- PROBLEM TO WORK ON: Beginning with the opening line, set down each line of the material below exactly, stopping once the line with "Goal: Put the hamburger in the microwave" is done.

** THE RECORDS follows **

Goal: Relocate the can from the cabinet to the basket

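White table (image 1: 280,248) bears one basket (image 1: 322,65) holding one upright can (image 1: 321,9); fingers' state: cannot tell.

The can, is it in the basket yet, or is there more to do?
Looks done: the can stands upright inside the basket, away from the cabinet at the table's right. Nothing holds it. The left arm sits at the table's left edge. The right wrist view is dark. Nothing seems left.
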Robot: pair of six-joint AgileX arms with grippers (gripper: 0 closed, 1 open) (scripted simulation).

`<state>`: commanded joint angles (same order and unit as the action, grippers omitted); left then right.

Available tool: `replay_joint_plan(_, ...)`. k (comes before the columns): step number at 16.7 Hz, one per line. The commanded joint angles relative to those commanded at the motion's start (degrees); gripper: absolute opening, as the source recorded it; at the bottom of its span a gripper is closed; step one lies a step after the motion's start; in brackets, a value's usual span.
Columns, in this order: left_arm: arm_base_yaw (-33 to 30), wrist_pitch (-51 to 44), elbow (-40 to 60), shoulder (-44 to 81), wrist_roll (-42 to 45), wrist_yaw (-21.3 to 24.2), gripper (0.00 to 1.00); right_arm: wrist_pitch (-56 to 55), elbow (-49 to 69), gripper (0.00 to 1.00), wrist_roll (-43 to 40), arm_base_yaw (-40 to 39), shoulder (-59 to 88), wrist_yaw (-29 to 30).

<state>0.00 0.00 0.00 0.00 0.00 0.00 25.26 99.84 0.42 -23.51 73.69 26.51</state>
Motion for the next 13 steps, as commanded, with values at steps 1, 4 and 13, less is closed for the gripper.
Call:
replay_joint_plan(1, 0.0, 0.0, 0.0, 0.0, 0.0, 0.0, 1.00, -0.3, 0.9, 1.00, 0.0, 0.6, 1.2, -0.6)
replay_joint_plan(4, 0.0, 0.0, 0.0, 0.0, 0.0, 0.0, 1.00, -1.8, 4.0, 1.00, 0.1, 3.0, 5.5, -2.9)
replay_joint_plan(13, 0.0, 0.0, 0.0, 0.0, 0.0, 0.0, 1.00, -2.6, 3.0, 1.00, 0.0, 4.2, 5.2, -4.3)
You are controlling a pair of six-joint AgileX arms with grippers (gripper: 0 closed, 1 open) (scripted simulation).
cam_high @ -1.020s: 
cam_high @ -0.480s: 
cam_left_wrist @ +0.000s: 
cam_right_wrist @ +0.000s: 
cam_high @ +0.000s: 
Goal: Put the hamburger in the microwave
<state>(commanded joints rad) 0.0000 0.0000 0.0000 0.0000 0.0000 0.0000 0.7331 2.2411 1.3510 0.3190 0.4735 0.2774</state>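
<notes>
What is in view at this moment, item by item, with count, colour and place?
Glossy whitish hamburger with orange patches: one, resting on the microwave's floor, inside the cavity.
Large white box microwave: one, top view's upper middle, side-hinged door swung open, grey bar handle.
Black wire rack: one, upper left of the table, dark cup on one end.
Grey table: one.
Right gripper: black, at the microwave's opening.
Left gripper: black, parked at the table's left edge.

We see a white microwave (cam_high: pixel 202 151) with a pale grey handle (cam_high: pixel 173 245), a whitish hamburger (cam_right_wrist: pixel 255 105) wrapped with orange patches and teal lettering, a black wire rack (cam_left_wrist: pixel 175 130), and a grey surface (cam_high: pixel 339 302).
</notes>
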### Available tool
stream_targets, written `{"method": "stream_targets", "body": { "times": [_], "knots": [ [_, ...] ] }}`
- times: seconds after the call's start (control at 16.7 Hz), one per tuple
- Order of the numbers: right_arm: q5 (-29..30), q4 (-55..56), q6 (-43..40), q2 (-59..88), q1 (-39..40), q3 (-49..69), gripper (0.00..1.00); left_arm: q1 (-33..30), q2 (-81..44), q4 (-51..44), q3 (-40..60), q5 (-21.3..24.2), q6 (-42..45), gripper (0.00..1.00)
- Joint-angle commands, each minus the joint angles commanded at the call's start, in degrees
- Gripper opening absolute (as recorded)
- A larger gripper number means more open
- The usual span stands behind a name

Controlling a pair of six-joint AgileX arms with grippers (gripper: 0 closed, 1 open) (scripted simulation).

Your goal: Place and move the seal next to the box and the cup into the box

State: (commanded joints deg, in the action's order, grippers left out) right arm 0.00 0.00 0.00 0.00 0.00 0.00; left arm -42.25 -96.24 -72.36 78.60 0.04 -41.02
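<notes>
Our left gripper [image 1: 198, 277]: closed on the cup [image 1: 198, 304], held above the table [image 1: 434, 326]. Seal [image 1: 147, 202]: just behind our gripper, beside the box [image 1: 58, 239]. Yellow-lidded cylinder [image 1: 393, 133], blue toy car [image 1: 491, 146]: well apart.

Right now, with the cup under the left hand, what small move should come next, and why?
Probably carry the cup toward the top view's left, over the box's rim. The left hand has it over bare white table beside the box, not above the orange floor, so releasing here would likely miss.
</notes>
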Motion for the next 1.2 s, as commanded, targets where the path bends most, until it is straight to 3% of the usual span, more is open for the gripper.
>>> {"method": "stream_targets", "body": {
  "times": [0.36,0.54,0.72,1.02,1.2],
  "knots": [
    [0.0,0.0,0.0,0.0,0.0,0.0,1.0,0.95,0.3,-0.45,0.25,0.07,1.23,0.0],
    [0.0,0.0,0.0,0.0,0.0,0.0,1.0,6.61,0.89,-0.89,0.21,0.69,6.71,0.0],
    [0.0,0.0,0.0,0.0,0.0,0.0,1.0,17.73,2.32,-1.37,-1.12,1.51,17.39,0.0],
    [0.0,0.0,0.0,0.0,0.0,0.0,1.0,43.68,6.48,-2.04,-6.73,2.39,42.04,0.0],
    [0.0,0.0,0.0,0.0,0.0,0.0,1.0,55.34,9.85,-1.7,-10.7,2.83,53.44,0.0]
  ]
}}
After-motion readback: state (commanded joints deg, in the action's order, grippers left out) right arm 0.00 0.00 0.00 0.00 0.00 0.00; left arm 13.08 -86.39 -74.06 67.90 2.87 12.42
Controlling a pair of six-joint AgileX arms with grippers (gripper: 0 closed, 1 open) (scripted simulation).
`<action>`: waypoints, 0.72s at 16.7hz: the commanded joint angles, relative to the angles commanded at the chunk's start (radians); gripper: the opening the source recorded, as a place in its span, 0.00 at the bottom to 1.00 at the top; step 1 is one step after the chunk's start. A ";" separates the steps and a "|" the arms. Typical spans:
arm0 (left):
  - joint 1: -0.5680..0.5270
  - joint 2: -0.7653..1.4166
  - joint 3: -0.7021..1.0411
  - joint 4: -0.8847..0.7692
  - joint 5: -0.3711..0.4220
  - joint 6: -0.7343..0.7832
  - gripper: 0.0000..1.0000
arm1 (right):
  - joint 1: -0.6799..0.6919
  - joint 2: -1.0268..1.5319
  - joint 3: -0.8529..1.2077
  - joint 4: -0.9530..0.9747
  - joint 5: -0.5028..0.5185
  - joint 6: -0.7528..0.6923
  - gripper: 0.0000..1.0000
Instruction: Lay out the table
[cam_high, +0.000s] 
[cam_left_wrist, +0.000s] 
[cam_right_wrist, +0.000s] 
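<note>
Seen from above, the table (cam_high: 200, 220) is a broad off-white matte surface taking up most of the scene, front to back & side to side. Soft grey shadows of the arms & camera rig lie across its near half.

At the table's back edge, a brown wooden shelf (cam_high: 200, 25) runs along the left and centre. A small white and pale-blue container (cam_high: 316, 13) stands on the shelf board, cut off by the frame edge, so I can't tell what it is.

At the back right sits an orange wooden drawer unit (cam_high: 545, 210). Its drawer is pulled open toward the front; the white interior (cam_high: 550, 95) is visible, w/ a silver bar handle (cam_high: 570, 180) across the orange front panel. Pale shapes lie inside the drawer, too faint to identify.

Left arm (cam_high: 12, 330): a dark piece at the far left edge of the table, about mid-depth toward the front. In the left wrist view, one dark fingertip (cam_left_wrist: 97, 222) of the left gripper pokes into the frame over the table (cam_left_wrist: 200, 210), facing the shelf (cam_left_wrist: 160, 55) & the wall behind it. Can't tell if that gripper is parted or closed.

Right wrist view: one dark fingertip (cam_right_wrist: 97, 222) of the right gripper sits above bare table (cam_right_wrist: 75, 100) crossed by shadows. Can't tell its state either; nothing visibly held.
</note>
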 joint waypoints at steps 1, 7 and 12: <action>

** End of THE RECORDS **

- REPLY TO THE EXERCISE:
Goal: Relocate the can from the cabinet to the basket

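White table (image 1: 280,248) bears one basket (image 1: 322,65) holding one upright can (image 1: 321,9); fingers' state: cannot tell.

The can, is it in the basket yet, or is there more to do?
Looks done: the can stands upright inside the basket, away from the cabinet at the table's right. Nothing holds it. The left arm sits at the table's left edge. The right wrist view is dark. Nothing seems left.
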Robot: pair of six-joint AgileX arms with grippers (gripper: 0 closed, 1 open) (scripted simulation).

`<state>`: commanded joint angles (same order and unit as the action, grippers omitted); left then right.

Available tool: `replay_joint_plan(_, ...)`. k (comes before the columns): step number at 16.7 Hz, one per line. The commanded joint angles relative to those commanded at the motion's start (degrees); gripper: absolute opening, as the source recorded it; at the bottom of its span a gripper is closed; step one lies a step after the motion's start; in brackets, a value's usual span.
Columns, in this order: left_arm: arm_base_yaw (-33 to 30), wrist_pitch (-51 to 44), elbow (-40 to 60), shoulder (-44 to 81), wrist_roll (-42 to 45), wrist_yaw (-21.3 to 24.2), gripper (0.00 to 1.00); right_arm: wrist_pitch (-56 to 55), elbow (-49 to 69), gripper (0.00 to 1.00), wrist_roll (-43 to 40), arm_base_yaw (-40 to 39), shoulder (-59 to 88), wrist_yaw (-29 to 30).

<state>0.00 0.00 0.00 0.00 0.00 0.00 25.26 99.84 0.42 -23.51 73.69 26.51</state>
Motion for the next 13 steps, as commanded, with values at steps 1, 4 and 13, less is closed for the gripper.
Call:
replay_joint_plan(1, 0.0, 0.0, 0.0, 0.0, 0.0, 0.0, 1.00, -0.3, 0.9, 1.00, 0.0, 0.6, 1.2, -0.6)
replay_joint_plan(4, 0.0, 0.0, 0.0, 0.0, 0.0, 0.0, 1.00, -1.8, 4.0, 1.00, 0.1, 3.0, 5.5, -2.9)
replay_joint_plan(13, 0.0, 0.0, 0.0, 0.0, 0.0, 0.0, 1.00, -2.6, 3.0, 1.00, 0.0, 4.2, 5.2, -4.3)
You are controlling a pair of six-joint AgileX arms with grippers (gripper: 0 closed, 1 open) (scripted simulation).
cam_high @ -1.020s: 
cam_high @ -0.480s: 
cam_left_wrist @ +0.000s: 
cam_right_wrist @ +0.000s: 
cam_high @ +0.000s: 
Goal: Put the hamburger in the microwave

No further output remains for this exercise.